▶ _Task to carry out_: After finding the line with "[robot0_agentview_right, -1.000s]" in the entries below, retype exactly each line from there through the line with "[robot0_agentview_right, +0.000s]", including that final line.
Segment Start: Records for this task
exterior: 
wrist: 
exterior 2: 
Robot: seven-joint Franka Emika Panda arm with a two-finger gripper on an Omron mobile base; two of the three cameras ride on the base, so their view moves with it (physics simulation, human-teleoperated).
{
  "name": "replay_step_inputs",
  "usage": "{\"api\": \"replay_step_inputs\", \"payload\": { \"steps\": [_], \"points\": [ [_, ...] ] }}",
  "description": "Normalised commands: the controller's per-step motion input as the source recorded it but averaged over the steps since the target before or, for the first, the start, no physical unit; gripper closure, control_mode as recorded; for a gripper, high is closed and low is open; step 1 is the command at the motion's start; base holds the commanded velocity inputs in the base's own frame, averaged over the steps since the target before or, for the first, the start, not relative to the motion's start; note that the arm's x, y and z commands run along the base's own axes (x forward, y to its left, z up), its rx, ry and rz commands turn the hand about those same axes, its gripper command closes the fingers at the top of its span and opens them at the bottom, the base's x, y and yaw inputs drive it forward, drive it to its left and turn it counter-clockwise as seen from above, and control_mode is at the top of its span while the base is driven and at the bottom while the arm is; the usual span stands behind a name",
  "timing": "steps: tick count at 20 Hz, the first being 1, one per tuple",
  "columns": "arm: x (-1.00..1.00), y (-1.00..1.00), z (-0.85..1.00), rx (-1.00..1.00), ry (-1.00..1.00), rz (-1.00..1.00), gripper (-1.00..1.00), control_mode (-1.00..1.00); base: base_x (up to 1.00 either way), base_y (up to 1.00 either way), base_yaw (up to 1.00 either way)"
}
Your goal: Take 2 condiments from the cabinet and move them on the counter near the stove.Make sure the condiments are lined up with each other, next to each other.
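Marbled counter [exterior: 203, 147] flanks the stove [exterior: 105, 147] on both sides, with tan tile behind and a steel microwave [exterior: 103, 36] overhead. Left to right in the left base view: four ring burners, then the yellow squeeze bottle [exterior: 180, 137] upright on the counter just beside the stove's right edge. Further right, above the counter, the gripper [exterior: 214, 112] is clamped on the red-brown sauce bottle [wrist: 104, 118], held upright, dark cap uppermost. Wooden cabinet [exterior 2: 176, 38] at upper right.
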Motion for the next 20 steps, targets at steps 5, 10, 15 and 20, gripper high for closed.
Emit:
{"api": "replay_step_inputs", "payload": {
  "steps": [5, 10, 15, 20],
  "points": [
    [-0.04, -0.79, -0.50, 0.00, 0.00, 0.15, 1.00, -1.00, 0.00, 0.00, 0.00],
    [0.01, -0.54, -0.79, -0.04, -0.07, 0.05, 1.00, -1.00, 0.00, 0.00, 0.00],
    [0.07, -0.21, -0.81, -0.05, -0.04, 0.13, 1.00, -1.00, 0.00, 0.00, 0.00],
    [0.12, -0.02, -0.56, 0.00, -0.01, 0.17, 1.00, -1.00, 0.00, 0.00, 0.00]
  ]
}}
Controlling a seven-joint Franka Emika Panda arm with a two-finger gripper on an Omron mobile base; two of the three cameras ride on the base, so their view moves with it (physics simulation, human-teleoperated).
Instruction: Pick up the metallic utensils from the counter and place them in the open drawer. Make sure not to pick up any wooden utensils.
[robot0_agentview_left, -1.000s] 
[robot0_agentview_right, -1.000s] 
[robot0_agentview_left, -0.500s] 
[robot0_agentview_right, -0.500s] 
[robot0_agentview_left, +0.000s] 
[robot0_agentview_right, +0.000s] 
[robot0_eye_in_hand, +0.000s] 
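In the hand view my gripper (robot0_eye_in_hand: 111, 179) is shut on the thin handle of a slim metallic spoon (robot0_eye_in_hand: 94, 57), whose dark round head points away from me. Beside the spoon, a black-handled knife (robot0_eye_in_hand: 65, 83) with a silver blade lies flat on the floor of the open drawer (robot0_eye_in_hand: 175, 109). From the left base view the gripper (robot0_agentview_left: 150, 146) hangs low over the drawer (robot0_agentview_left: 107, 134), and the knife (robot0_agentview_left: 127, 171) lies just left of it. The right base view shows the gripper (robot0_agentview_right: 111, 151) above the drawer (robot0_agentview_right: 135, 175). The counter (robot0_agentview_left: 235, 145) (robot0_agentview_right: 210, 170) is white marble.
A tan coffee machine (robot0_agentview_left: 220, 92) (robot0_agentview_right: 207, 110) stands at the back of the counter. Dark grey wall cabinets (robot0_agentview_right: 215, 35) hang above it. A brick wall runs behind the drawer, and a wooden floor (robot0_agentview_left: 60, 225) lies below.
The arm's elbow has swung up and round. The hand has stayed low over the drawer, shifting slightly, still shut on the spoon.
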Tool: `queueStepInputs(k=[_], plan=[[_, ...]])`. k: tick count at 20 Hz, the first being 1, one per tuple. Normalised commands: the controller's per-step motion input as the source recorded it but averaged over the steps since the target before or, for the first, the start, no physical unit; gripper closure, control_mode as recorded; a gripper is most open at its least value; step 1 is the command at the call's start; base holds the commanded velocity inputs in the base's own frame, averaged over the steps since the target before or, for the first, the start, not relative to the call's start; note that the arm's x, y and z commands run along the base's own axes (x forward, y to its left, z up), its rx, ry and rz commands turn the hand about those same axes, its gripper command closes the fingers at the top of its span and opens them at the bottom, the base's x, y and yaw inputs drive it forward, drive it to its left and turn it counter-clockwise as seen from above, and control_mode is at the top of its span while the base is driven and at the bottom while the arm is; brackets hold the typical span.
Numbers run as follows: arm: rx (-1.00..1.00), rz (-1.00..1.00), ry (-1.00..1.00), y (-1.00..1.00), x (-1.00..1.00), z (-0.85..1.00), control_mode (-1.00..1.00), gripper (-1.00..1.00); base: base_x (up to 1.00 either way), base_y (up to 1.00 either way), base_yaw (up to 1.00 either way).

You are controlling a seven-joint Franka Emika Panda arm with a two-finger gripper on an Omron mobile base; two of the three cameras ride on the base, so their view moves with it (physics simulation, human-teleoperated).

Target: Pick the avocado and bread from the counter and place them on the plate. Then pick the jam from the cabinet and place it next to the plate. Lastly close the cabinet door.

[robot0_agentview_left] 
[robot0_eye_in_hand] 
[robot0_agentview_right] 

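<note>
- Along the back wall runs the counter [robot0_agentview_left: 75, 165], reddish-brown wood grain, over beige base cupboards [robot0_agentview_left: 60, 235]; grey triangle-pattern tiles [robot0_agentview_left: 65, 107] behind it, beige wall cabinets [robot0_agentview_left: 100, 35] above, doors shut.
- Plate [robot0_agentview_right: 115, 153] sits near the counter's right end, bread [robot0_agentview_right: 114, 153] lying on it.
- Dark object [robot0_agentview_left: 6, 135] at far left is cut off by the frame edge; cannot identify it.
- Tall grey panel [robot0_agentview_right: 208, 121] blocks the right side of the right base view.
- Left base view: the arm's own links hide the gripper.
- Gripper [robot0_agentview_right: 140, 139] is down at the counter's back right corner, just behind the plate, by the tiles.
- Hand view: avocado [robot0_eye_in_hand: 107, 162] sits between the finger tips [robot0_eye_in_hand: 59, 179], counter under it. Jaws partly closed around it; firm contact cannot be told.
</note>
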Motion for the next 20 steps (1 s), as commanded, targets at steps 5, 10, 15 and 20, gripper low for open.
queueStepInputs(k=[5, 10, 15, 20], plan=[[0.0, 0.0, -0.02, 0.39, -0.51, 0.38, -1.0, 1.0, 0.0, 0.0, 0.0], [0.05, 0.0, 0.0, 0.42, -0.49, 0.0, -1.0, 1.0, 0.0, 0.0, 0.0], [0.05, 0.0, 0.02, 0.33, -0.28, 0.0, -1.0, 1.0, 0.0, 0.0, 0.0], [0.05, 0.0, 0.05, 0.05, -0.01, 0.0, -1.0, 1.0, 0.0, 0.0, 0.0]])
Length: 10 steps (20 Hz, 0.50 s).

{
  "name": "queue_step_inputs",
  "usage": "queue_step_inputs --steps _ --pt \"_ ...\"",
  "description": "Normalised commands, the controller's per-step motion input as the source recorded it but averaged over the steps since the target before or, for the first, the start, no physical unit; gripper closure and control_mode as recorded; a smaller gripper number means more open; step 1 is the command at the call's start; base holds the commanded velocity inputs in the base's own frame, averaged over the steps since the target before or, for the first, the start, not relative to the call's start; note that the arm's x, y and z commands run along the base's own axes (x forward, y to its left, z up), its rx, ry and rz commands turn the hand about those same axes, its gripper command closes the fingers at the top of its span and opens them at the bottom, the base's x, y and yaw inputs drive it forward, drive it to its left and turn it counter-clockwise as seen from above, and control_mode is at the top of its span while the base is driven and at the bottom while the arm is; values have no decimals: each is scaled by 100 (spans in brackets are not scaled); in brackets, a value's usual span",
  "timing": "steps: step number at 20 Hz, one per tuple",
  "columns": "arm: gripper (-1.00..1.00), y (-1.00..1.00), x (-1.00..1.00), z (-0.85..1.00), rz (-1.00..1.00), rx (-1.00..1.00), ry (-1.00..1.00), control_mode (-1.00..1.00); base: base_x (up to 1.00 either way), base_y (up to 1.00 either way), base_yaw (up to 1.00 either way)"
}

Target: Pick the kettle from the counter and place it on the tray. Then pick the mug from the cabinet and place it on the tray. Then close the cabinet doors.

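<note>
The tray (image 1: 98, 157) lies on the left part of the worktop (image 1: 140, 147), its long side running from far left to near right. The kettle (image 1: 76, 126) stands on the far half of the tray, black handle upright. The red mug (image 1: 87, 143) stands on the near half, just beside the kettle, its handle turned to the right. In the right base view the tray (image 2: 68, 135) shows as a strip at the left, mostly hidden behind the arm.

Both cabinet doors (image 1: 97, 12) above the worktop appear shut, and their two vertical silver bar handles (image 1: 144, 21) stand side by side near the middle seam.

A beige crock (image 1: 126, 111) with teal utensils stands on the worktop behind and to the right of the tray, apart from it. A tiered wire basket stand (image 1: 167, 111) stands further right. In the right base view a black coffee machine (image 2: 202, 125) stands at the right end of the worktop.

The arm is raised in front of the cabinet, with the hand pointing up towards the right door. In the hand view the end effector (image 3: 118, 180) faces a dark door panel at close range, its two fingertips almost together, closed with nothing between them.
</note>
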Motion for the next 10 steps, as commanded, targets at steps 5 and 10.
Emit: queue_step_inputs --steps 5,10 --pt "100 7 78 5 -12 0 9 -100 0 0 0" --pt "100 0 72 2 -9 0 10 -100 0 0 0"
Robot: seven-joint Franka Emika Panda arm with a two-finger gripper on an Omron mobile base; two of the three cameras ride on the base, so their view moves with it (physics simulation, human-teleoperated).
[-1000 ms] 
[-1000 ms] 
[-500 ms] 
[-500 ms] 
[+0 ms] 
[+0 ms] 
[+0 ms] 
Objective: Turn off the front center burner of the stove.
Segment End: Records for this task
▶ _Output_:
[robot0_agentview_right, -1.000s] 
[robot0_agentview_left, -0.500s] 
[robot0_agentview_right, -0.500s] 
[robot0_agentview_left, +0.000s] 
[robot0_agentview_right, +0.000s] 

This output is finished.